I AM SO MOVED BY ALL OF THE SUPPORT FROM THIS FAMILY.  AS USUAL, THIS PLACE IS SPIRITUAL BEYOND WORDS. 

Now, let me share a BEAUTIFUL Example:

 Am I okey dokey today?  No.  I am just flat tired. 

But I HAD to come here and say thank you for the overwhelming support from you, my amazing family.

AND I ALSO (before I go snoozy doozie with my blankie) HAD to come here and check on some of our newer family members.

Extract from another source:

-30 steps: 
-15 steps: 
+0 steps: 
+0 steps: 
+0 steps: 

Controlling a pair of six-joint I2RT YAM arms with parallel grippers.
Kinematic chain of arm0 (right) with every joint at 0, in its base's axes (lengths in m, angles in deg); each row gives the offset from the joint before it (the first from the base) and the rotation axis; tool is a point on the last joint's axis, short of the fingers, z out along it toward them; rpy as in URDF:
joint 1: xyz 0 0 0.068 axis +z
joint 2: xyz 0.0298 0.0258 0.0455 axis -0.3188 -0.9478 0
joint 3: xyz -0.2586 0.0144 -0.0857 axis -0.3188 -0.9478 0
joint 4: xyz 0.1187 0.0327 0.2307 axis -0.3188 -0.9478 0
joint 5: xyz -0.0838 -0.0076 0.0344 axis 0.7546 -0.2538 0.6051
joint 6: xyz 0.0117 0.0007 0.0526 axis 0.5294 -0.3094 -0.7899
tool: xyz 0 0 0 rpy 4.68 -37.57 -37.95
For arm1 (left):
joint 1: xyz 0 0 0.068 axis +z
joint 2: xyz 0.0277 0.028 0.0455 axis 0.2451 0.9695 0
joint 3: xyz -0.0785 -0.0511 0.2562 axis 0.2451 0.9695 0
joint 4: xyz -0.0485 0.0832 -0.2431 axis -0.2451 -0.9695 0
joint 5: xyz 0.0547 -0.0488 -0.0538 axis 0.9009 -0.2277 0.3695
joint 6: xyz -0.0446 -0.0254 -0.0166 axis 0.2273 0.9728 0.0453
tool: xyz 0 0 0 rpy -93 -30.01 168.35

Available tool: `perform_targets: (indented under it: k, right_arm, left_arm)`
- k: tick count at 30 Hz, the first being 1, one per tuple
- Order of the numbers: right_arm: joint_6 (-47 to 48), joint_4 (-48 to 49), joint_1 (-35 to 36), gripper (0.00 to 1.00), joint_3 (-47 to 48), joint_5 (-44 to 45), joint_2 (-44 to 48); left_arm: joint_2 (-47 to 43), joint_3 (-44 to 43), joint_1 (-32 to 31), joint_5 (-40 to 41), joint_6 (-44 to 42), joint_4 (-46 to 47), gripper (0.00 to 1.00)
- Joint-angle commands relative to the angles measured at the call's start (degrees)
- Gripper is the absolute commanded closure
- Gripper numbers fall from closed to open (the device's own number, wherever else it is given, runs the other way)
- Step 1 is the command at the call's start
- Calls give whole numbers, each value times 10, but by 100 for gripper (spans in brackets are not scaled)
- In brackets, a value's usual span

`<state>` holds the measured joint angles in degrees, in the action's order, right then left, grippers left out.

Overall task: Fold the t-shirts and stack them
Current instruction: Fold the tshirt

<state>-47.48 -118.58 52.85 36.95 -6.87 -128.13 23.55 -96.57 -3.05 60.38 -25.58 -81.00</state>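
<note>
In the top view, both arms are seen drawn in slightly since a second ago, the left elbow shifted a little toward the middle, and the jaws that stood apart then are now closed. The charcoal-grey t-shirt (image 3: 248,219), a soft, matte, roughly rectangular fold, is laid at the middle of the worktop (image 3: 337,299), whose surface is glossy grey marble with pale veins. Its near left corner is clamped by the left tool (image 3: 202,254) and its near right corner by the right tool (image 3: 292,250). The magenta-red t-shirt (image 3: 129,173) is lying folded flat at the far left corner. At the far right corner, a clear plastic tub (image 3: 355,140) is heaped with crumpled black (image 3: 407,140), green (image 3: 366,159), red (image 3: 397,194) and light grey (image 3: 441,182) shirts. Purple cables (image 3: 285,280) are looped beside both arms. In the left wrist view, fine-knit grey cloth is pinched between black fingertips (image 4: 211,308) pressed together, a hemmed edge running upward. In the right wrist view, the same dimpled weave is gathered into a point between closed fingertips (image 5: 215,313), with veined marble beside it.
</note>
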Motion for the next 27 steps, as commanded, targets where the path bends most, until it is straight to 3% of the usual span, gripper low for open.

So here I came this morning a bit embarrassed but also humbly grateful.  I stopped by for thank you’s and then...I was JUST about to write this blog. Literally just had the keyboard starting to go. Then it hit. One of our newer family members, Mcgettigan, day 8,  had JUST posted a blog that moved me to tears.  He posted it, in part, in response to my blog yesterday. And, on top of that, Joyeuxencore was the one who led me to his blog!!!!! HERE IS COLLATERAL KINDNESS IN REAL TIME.  I came here today, in part, to check on HIM.  Before I go hit the pillow, I HAD to know how he was doing and pay it forward and encourage him.  Like so many of you did for me at day 8!!!!!!!!!!  But here he is, sharing this AMAZING blog, and it helps me.  SO HE LIFTS ME.  AND I HAD COME HERE TO LIFT HIM.  SO, WE LIFT EACH OTHER.  And Joyeux, well heck she has been lifting me from day one and keeps on doing so!!!!!!!!!!!!!!!

AND THAT IS WHY THIS IS A REAL FAMILY.